**Exercise directions**. Nothing outside the range is wanted. Repeat exactly the lines below from the one with "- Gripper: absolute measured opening" through the one with "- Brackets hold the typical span".

········

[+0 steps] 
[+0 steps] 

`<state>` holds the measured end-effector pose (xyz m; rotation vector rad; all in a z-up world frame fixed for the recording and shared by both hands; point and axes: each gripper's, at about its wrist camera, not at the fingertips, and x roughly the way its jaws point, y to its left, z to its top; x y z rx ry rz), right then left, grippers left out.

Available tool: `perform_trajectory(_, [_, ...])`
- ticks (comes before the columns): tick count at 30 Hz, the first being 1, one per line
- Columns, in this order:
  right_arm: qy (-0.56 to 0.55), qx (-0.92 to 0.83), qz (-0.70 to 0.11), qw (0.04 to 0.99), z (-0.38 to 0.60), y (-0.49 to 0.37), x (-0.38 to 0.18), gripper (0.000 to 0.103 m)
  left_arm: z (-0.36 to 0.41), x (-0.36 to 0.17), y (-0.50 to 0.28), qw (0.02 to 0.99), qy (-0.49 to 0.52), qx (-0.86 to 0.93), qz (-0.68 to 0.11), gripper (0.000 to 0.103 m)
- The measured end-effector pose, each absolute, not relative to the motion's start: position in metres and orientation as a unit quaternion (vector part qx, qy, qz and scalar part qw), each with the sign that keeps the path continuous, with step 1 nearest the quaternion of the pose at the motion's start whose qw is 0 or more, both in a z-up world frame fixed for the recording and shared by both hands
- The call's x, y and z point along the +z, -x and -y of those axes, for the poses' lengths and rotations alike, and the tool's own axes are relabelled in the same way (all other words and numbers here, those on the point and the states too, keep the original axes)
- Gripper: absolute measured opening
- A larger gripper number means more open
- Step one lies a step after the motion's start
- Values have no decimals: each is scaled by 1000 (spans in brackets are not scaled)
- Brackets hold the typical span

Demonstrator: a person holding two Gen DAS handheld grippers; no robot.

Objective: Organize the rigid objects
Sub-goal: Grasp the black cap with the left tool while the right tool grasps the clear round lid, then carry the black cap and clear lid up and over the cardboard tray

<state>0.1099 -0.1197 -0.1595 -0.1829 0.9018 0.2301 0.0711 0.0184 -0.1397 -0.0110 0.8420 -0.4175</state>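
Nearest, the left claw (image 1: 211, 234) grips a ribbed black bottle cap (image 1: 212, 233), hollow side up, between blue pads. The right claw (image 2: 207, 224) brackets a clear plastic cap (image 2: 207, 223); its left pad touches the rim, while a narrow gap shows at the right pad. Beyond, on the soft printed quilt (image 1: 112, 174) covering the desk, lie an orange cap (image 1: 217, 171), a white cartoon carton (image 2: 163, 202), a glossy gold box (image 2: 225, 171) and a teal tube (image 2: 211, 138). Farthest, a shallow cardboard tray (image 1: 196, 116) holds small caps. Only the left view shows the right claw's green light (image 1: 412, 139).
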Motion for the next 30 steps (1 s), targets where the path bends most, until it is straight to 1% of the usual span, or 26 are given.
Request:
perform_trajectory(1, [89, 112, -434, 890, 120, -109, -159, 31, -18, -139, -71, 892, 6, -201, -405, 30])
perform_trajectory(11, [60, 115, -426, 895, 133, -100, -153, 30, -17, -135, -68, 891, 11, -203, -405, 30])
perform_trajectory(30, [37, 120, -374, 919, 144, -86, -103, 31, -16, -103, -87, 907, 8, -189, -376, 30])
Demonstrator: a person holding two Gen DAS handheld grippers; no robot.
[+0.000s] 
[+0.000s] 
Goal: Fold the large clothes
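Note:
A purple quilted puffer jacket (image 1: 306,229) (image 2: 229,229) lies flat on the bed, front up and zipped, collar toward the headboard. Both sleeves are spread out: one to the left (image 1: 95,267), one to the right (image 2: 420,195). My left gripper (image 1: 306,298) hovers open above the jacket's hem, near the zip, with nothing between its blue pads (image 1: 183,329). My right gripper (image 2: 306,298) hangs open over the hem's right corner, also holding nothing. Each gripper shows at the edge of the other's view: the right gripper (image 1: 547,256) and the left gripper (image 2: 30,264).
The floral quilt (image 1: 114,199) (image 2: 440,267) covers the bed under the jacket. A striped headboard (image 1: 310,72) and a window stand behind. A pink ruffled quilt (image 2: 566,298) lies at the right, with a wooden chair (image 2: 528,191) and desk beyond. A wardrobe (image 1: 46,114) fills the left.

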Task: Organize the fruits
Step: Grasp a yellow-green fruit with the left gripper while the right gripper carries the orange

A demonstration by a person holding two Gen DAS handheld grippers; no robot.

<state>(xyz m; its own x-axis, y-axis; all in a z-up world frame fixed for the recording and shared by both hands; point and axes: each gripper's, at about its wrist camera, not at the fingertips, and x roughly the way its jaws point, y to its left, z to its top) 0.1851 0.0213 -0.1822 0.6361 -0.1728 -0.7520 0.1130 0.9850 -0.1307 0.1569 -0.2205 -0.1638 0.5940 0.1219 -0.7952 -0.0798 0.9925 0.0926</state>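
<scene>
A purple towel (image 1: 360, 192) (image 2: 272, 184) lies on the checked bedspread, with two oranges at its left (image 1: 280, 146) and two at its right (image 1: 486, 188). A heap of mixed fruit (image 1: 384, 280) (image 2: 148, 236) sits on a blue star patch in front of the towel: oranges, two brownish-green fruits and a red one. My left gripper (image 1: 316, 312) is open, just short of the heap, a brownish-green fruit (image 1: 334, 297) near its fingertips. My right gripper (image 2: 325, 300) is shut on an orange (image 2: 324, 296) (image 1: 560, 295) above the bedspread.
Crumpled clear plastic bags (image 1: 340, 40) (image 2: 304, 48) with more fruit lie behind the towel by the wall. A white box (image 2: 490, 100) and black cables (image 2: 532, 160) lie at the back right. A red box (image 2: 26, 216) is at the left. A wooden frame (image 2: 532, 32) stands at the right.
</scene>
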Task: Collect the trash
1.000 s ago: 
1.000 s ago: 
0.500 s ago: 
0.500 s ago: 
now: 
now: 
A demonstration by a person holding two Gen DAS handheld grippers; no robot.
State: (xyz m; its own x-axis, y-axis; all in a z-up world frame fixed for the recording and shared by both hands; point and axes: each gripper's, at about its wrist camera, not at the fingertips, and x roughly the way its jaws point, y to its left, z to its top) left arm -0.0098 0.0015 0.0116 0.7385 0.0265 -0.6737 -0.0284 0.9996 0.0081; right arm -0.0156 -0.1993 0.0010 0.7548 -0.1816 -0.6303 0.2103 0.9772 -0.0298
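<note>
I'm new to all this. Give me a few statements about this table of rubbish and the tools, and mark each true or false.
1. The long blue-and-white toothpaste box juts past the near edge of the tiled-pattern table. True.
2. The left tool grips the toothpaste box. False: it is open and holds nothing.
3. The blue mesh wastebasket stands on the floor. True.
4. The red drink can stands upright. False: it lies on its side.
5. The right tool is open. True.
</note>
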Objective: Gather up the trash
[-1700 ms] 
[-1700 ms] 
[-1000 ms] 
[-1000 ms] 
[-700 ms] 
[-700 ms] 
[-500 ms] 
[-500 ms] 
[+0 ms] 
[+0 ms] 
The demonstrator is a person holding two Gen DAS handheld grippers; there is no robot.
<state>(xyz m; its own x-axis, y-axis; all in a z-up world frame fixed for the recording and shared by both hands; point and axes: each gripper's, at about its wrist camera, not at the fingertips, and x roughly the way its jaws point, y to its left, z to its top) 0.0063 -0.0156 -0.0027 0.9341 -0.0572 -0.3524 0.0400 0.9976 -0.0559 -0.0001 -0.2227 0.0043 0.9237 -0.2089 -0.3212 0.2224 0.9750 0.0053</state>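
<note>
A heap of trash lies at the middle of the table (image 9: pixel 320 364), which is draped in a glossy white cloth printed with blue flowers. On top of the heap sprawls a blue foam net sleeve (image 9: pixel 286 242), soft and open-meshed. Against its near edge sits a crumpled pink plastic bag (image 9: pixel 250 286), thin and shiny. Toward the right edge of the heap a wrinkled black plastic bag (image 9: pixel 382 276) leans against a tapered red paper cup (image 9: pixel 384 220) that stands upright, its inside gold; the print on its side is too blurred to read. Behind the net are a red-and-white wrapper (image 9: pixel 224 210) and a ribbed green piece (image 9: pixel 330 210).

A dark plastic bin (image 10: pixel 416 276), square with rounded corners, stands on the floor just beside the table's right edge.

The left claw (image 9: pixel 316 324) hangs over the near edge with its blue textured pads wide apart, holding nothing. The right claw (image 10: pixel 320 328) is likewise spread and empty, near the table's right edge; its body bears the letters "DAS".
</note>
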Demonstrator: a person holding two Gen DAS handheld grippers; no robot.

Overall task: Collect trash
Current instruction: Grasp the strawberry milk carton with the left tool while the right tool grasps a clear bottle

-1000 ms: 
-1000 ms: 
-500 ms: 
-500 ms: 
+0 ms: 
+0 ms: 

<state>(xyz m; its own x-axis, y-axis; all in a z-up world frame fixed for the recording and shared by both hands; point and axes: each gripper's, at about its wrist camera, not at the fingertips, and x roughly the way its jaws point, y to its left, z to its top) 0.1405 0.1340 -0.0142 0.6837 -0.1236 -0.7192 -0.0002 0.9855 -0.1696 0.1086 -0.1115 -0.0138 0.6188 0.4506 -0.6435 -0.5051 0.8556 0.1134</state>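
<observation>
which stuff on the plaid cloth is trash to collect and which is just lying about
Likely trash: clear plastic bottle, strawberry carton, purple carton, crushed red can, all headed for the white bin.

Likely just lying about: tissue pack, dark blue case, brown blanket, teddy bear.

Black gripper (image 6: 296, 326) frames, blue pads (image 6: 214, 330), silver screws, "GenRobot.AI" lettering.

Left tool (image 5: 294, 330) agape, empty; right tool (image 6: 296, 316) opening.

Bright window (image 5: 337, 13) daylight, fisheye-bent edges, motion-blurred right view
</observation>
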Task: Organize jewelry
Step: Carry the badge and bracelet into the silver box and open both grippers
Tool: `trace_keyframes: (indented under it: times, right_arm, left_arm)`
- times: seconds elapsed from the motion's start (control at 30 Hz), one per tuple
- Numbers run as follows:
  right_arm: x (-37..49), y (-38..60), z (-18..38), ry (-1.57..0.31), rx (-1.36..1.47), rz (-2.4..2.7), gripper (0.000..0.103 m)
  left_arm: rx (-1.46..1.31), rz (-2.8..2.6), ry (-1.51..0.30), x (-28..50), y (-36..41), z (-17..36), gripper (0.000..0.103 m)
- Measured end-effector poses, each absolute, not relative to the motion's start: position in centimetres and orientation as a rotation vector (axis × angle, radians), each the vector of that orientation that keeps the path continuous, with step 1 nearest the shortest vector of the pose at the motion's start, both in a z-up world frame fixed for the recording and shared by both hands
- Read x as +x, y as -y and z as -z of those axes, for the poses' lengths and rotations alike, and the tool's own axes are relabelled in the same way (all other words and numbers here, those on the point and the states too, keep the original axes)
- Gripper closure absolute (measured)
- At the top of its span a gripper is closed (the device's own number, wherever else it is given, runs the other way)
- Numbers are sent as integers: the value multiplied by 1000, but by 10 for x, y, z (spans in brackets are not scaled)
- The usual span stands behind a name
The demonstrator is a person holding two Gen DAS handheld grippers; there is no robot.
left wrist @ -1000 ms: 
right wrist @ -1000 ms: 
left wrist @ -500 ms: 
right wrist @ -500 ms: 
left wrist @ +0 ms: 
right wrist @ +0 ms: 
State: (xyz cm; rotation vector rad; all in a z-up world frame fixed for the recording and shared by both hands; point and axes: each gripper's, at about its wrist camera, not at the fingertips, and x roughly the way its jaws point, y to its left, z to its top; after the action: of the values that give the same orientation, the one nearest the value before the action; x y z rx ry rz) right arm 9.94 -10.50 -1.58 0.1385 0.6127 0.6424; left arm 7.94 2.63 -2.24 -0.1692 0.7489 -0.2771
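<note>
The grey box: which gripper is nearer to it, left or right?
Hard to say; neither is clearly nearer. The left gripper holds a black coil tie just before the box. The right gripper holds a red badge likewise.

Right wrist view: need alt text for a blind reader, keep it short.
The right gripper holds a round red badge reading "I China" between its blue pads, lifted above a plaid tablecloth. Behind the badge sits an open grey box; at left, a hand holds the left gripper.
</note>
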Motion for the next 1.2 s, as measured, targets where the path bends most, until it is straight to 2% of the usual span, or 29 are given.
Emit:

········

**Finished task**.
- Gripper: absolute measured opening
- A larger gripper number means more open
- Step one lies a step after the motion's start
- Values have no decimals: each is scaled by 1000 (spans in brackets are not scaled)
- Brackets hold the typical span

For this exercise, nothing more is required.